Don’t get me wrong. Blackle is an ingenious idea… for the founders. It preys on the guilt we all feel as we use more energy and natural resources in order to do what we need to do from day to day. The premise is that by simply changing to a black background, we can each save a little bit of energy each time we use Google. Given how many people use Google everyday, the potentially energy savings are can appear to be high.

Blackle.com is simply a Google Custom Search placed on a black background. Anyone in the Adsense program can get a Google Custom Search bar, and get paid by Google everytime someone uses it. So Blackle is clearly a great way to make some quick cash with only a little effort, particularly if you can get people to use it regularly.

It also preys on our inherent laziness. It’s easy to change our homepage, and so with just a push of the button, we line the pockets of Blackle’s founders.

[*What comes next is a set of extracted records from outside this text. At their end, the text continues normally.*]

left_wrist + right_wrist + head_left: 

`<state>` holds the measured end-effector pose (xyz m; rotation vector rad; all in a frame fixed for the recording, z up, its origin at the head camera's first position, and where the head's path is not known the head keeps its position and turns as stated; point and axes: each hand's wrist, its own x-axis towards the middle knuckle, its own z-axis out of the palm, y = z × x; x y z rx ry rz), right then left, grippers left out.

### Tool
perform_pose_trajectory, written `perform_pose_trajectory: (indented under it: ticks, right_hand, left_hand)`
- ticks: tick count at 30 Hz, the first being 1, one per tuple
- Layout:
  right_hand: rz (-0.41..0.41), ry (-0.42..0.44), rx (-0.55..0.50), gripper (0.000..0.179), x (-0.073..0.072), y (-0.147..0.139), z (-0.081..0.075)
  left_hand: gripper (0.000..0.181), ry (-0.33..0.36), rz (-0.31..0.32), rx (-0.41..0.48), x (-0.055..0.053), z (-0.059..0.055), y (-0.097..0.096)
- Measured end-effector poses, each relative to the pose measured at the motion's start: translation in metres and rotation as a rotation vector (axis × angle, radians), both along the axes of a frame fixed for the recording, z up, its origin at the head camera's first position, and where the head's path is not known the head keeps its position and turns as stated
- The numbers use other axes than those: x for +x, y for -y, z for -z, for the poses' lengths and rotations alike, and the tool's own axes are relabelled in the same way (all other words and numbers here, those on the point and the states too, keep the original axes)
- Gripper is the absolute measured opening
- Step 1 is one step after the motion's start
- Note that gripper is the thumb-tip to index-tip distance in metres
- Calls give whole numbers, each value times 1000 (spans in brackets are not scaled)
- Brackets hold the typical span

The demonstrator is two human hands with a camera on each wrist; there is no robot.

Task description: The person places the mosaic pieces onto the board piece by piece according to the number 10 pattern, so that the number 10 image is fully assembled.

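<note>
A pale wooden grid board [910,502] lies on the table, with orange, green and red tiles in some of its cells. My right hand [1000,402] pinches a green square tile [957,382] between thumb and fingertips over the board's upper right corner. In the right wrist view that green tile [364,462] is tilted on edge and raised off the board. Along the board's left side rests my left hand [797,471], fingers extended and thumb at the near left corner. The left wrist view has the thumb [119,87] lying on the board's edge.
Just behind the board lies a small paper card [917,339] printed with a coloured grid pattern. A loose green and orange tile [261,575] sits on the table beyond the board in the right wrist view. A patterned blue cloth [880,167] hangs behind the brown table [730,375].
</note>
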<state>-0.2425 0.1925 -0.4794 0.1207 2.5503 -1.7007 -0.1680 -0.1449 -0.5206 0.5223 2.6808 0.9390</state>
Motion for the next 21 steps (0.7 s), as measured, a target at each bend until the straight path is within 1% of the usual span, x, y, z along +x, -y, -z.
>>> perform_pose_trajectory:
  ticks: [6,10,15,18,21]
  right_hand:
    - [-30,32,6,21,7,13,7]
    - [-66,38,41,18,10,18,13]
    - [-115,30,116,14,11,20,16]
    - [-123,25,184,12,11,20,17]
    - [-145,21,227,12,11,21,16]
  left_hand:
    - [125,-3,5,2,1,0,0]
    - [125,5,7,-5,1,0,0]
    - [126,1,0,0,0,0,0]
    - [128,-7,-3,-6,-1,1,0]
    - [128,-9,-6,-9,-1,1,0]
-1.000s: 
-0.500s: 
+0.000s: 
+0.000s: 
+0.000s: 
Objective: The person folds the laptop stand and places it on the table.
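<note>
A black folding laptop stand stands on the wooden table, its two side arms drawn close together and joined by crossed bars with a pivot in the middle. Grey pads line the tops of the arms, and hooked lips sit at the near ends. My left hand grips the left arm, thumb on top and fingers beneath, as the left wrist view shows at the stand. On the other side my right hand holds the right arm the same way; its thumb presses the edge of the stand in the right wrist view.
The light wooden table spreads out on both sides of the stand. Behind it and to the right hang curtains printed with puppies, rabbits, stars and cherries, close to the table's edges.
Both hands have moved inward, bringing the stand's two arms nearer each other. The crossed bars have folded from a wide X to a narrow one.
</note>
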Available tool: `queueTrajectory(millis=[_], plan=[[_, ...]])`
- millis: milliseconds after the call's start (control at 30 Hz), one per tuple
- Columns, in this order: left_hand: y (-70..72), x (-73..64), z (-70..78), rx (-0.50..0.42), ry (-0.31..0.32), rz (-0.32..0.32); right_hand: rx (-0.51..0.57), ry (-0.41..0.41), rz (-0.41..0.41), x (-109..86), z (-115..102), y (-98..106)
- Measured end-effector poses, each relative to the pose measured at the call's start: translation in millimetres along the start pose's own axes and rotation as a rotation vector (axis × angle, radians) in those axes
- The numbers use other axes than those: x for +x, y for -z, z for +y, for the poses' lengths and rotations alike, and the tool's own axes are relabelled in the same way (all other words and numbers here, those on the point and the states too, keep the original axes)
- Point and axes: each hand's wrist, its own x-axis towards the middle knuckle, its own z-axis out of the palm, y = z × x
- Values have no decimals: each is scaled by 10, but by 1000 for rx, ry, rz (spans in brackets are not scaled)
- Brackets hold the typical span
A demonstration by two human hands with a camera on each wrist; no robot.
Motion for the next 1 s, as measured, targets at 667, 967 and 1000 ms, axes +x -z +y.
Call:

But is the claim even true? Like all things, not everything is so simple. You will save 5-20% if you are using a old-style CRT monitor,. According to recent data, less than 25% of the web use CRT monitors. If you are using an LCD screen, you might be actually using MORE energy. LCD monitors work by having a continuously on backlight, and energy used to block the light from coming through the LCD screen to our eyes. Some case reports of people testing their own monitors has shown that this energy increase may be measurable. By the way, if you are using a CRT monitor you are also using about 5 times more energy CONTINUOUSLY compared to an LCD monitor. If energy conservation is really your concern, it might be time to switch. LCD prices have come down a lot.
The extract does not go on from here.